После ночной смены, уставший до одури, до бессмысленной улыбки, возвращался он домой. Недалеко от завода, на поляне, его окликнули ребята со двора, бегавшие за консервной банкой. Алеша еле стоял на ногах, но, увидев игру, забыл про усталость. И кто-то, как назло, предложил:

— На ворота станешь?

Войтович оглянулся — нет ли поблизости кого из заводских — и занял место в воротах, обозначенных двумя кирпичами. «Пяток минут поиграю, — решил он, — и домой». Дома дожидалась мама и младший братишка.

Игра получилась ничего, приличная игра. Алеша два раза подряд взял почти «девятку». Потом уступил место в воротах другому пацану и перешел в нападение.

Домой притащился только к обеду. Полез в карман за хлебными карточками, полученными на месяц вперед, и побледнел. В кармане ватника было пусто.

Помчался назад, к заводу, на поляну, где играли в футбол. Ребята уже разошлись, задул вечерний ветер. Мальчишка ощупал каждую пядь земли на бугорке, где он скинул ватник. Потом облазил на коленях и всю полянку, разыскивая оброненную драгоценную бумажку — пропитание на целый месяц. Да где ее найдешь? Ветер, вон какой ветер…

На следующий день мастер допытывался у Войтовича, отчего он «повесил нос», почему работает вполсилы. Пришлось рассказать о случившемся.

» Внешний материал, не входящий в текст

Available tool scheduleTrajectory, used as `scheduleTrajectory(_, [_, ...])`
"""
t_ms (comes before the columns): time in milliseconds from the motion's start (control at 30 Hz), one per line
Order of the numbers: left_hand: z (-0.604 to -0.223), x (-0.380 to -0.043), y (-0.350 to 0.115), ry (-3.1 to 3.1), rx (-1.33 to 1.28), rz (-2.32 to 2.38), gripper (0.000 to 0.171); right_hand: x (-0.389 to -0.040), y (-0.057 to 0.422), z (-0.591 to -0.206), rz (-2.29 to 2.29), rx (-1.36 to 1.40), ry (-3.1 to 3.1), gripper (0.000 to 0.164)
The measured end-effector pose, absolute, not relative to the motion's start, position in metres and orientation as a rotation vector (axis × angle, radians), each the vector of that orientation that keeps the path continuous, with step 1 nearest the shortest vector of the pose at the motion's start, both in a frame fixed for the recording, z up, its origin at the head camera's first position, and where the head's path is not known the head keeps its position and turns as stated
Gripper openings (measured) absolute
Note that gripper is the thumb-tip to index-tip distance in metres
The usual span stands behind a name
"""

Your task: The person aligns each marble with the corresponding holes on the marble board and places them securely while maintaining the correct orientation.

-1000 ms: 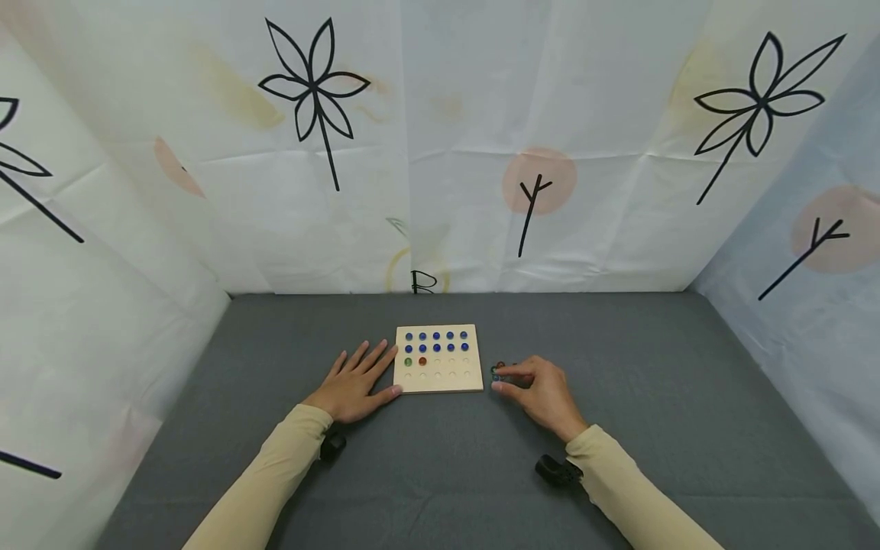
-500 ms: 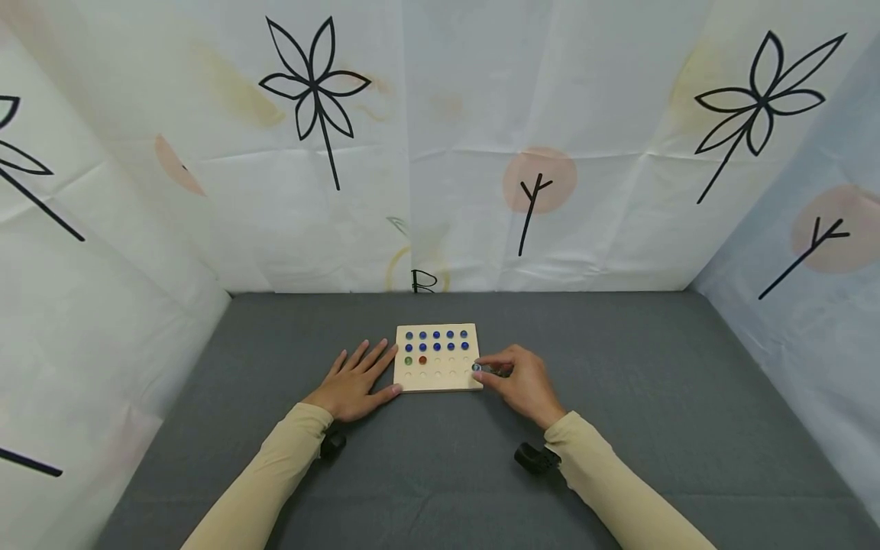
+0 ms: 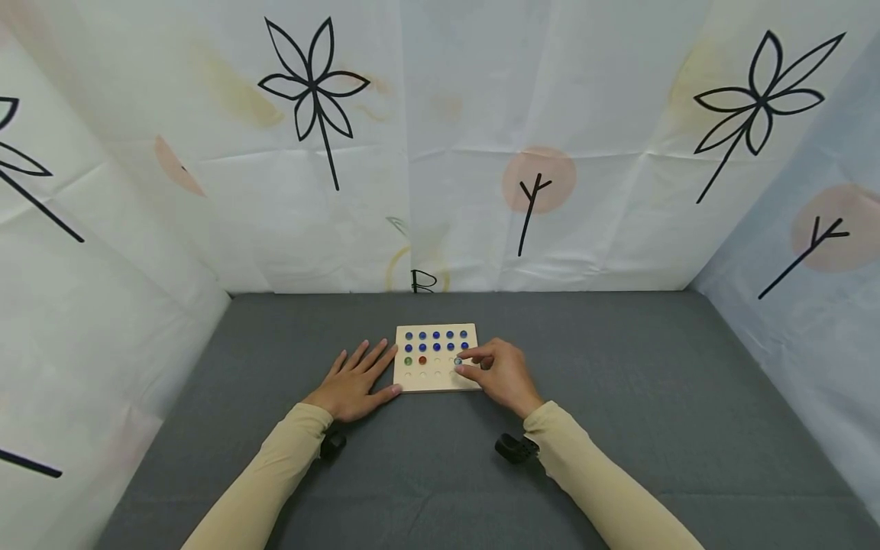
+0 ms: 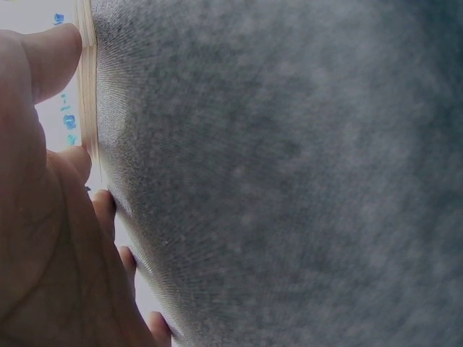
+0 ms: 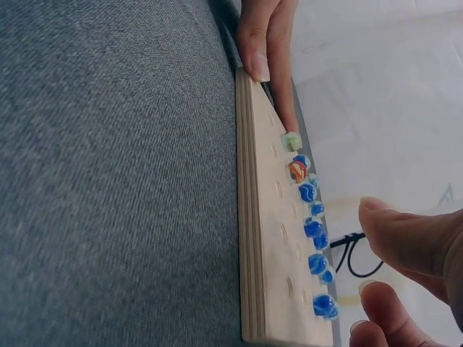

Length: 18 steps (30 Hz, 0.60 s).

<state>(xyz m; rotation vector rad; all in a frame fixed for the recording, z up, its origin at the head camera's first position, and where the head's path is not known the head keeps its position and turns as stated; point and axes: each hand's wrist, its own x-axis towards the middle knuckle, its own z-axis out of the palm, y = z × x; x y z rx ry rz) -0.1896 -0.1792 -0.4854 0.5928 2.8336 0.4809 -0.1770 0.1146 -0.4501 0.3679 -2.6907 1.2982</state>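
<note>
A light wooden board with rows of round hollows lies on the grey cloth. Two rows of blue marbles fill its far side, and a green marble and a red-orange marble sit in the third row. My left hand lies spread and straight-fingered against the board's left side, thumb at the near corner. Over the right part of the third row, my right hand pinches a clear bluish marble between thumb and forefinger. In the right wrist view that marble is hidden.
Grey cloth covers the table. Pale patterned sheets stand behind it and on both sides. Each wrist wears a dark camera, just below the sleeve cuff.
My right hand has moved left from the cloth beside the board to over its third row, bringing the clear bluish marble along. My left hand has stayed in place.
</note>
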Motion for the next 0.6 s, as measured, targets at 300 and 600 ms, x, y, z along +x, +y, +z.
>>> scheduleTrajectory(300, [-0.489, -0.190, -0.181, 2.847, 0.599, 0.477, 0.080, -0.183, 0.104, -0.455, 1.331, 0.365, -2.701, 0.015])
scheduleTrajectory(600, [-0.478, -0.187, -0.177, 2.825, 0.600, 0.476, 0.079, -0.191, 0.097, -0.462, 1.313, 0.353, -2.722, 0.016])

Мастер надвинул ему кепку на лоб и ушел. Он потолковал со многими людьми в цехе. Кто дневную, кто двухдневную долю оторвал от месячного блока хлебных карточек. И принес мастер Алеше тридцать желтых бумажных квадратиков.

— Больше не потеряешь?

— Что вы, дядя Егор! — обрадовался подручный сталевара. — Где нашли? Погодите… это не мои карточки.

— Бери, бери. Товарищи твои в цехе поделились. Себе меньше хлеба оставили.

Алеша протянул карточки обратно.

— Не возьму я…

— Без разговоров! Ты же кормилец, забыл?

Вот после этого и невзлюбил Войтович футбол. Став взрослым, понял — не в футболе дело. Игра не причем, хорошая игра. Но пересилить себя не мог. Услышит звук удара по мячу и вспомнит маму, как она глядела, когда он шарил по пустым карманам ватника…

Подобрал лешкину потерю Митрофан Баяндин — налипла на сапог, внимательно разглядел, хотел было скомкать и выбросить, но Покто отобрал бумажку, сложил вчетверо и спрятал во внутренний карман.

.   .   .   .   .   .   .   .   .   .   .   .   .   .   .   .   .   .   .   .

Внимания на Митьку почти никто не обращал. Но ходил он по городу озабоченно, торопливо, как научил Покто, чтобы часом не приняли за бездельника. Искал холм, где стоял отчий дом. От него и следа не осталось. Не было и батюшкиной бревенчатой церкви. Только несколько шалашей нашел, оследок «Копай-города». Те самые шалаши, что лепила орда в тридцать втором. Узнал у прохожей старушки — сохранили для памяти, как музейный экспонат.